What makes Pope Francis' visit to Iraq "historic"?

What makes Pope Francis' visit to Iraq "historic"?

Shafaq News / A new historic moment has been written the moment Pope Francis' plane landed in Baghdad, as he is the first Supreme Pontiff to make a pilgrimage to the land of Mesopotamia and hold the first spiritual summit with the supreme Shiite reference.

However, the papal visit also has important dimensions. By visiting Baghdad, Najaf, Dhi Qar, Nineveh, and Kurdistan, the Pope is taking a risk that no spiritual leader has ever taken before, given the security risks and the COVID-19 pandemic, because of which the Pope has not left the Vatican for more than a year.

Despite the symbolic importance of everything related to the Pope's visit, Iraqis of all religions are looking forward to the change that the Pope may bring with him to improve their lives, conditions, and future.

The last serious attempt to visit Iraq was during Pope John Paul II's era, who sought to visit Iraq in 1999. Nevertheless, the problems of the international embargo imposed, the uproar caused by his intention to go to Baghdad under Saddam Hussein's regime, as well as Iraq's inability to secure an appropriate hosting of the Supreme Pontiff, were enough to overturn the idea.

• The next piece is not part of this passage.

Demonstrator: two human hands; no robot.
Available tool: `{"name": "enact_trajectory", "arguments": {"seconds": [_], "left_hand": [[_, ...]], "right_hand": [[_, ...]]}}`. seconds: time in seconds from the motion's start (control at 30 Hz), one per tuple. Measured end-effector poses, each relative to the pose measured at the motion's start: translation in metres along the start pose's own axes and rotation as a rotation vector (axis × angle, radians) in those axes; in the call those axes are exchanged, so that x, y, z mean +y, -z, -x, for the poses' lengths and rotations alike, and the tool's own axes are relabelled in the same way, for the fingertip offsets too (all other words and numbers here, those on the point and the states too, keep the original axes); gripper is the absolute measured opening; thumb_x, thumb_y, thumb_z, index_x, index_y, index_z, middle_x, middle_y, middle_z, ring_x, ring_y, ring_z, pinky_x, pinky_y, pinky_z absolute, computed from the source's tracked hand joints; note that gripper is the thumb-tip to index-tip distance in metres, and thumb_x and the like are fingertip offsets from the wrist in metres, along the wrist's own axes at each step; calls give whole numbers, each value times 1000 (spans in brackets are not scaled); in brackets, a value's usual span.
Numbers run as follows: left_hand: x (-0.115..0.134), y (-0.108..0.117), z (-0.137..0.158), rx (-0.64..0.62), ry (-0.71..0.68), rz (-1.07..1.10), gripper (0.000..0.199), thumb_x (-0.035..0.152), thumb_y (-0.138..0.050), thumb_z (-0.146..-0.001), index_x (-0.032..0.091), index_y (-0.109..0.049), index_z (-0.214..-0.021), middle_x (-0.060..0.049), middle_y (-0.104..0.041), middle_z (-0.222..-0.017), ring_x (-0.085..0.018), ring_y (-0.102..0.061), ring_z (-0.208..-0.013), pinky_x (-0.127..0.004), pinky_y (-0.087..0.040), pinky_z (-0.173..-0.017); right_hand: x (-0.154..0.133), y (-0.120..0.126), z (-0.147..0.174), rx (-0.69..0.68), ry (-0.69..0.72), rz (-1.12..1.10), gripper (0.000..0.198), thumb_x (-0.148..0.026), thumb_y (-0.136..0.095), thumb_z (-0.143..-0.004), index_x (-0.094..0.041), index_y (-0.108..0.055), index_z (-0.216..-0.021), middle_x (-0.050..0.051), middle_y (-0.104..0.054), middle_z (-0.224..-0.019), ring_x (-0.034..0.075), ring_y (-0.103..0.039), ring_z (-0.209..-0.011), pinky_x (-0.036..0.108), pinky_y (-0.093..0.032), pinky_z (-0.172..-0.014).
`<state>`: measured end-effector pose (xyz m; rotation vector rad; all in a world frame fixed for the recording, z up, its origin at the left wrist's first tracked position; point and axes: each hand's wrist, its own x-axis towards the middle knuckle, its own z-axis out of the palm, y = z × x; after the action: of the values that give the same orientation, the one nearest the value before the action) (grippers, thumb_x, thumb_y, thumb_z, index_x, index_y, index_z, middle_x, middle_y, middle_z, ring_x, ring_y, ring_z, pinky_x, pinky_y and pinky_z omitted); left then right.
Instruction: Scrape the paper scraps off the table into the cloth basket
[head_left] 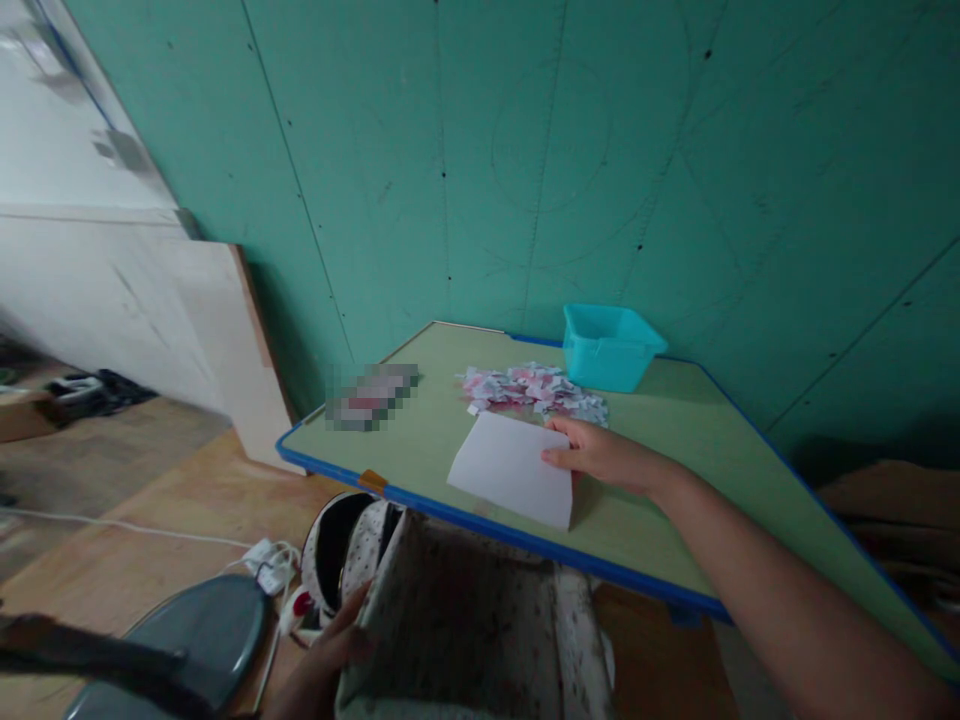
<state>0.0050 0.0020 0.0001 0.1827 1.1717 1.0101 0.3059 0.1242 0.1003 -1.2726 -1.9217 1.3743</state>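
Note:
My right hand (581, 448) grips a plain white sheet of paper (510, 468) by its right edge, thumb on top. The sheet is held over the front part of the green tabletop (645, 520). Just behind it lies a loose pile of small white and pink paper scraps (525, 385). Lower down, my left hand (341, 640) is closed on the left side of a spotted fabric storage bin (465, 630), below the table's front edge. The inside of the bin is dark, so its contents cannot be made out.
A turquoise plastic basket (611, 350) stands at the back of the table by the green wall (525, 150). A blurred-out flat item (373, 397) lies at the table's left. Below are a grey round stool (187, 640), a spotted bag (330, 550) and a white cable (127, 522).

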Motion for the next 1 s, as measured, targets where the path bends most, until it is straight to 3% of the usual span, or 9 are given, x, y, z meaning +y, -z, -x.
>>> {"name": "enact_trajectory", "arguments": {"seconds": [0.1, 0.27, 0.5, 0.7, 0.83, 1.0], "left_hand": [[0, 2, -1, -30, -10, -74, 63, 15, -59, -54, 20, -46, -116, -4, -72, -79, -30, -64, -79, -35, -49, -61], [1, 0, 2, -8, -13, -153, 63, 15, -59, -54, 22, -47, -115, -5, -72, -85, -30, -65, -72, -34, -48, -51], [-1, 3, -4, 118, 20, -141, 68, 12, -61, -44, 21, -50, -111, -3, -71, -68, -32, -64, -72, -35, -48, -53], [-4, 4, -5, 15, -23, -89, 68, 13, -61, -46, 21, -46, -112, -3, -71, -76, -31, -62, -87, -33, -49, -60], [-7, 8, -9, 4, -45, -84, 66, 14, -63, -44, 21, -50, -109, -3, -72, -73, -32, -63, -82, -34, -49, -57], [-9, 16, -21, 131, 18, -64, 70, 8, -65, -39, 21, -52, -107, 0, -69, -60, -32, -63, -78, -34, -49, -59]], "right_hand": [[0, 1, 0, -17, -3, -16, 26, -33, -53, -73, -17, -44, -91, 4, -57, -87, 16, -55, -75, 26, -42, -60], [-1, 3, 1, -35, -29, -51, 28, -33, -53, -73, -17, -44, -93, 5, -57, -90, 17, -56, -78, 28, -43, -62], [0, 7, 4, -57, -48, -32, 28, -33, -54, -72, -17, -44, -93, 6, -58, -92, 17, -57, -77, 27, -43, -59], [1, 9, 6, -113, -81, -86, 31, -34, -55, -71, -18, -44, -95, 5, -59, -89, 17, -58, -75, 27, -44, -57], [1, 11, 7, -123, -86, -104, 30, -34, -55, -71, -18, -44, -95, 4, -59, -87, 17, -58, -77, 29, -45, -62], [1, 13, 8, -130, -110, -89, 30, -34, -56, -70, -18, -45, -93, 4, -59, -87, 16, -57, -72, 27, -44, -57]]}}
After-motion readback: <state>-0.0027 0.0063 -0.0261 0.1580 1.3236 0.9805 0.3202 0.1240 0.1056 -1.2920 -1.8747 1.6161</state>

The Vatican has always feared for Iraq and all of its components, including Christians. While the war drums were banged before the 2003 invasion, Pope John Paul II raised the voice against the use of arms' language.

That is why Pope Francis is now completing a long-standing dream that has not been fulfilled, and his "Iraqi message" must be resounding as he addresses everyone:

The Iraqi government: The government of Mustafa Al-Kadhimi will be called on to work on political, ethnic, and religious reconciliations and try to move forward in building a state that is fair to all and capable of helping Iraq emerge from crises and upheavals.

Muslims and Christians: They are "all brothers". A call at the heart of Pope Francis's attention, and that they are also sons of the Prophet Ibrahim, to whom the Pope came to pilgrimage - in confirmation of the call he made in the United Arab Emirates in 2019, in partnership of Al-Azhar, the representative of the Sunni Muslims, and therefore Christians, like their Muslim brothers, are connected to this land and their presence there is natural and rooted

The Shiite majority: Through the meeting with the leading spiritual leader of Iraqi Shia Muslims in Iraq, Ali al-Sistani, the highest-level meeting between a Shiite authority and the Supreme Pontiff. Pope Francis hopes to strengthen the dialogue and communication that has existed for many years between the two parties, taking advantage of his presence in Iraq and Najaf to pass an implicit message that the forces with a majority in any country should seek to contain and embrace other minorities in society, not marginalize them.

Kurdistan: Pope Francis will probably remind the world of the suffering that this region has experienced in the past decades, what it faced in the recent terrorist attack of ISIS, and the suffering of the displaced people from all the components that it had embraced.

U.S.A. and Iran: It is not the Pope's habit to call countries by their names, but he will appeal - knowing that the Iraqi government will be happy to hear it - to keep Iraq, the cradle of the divine religions, away from regional conflicts and foreign interference.

Pope Francis will be a boon to Christians, who are at the foundation of Iraq's identity and ancient civilization, especially after their numbers have declined dramatically since 2003, which is threatening their existence in the country.

That message will be the Pope's main concern to give hope to Iraqis, especially young people, whose voices he must be heard in the protests that have been taking place in Iraq for more than a year.

From Baghdad to Najaf and then to Ur ancient city in Dhi Qar, where the Prophet Ibrahim was born - according to religious narratives - and then to Nineveh and Kurdistan, the Pope will walk carrying the banner of peace, coexistence, and brotherhood.

Kurdistan's President, Nechirvan Barzani, expressed that this visit would open a wider global door to Iraq and Kurdistan, a source of satisfaction for all components, and an opportunity to deepen the culture of coexistence, tolerance, and acceptance.

Iraqis hope that the Pope's visit will have a clear political impact both internally and externally, as well as on social stability.

The Supreme Pontiff's visit to Iraq is expected to reflect a positive picture of the country, which is dominated by the news of strikes and killings. It may also strengthen the Iraqis' confidence in their country and government.

After the climax of the hardships experienced by Iraqis in the past years, the Pope's visit will, as many hope, contribute to healing wounds just as Saint Francis of Assisi tried during the 13th century to overcome the pain of the Crusades.

It is time for Iraq to challenge death. This was the Vatican's far-reaching vision of what would happen to the Iraqis when it opposed the war 18 years ago, and it seems that Pope Francis will reaffirm this message that wars have always been a defeat for humanity.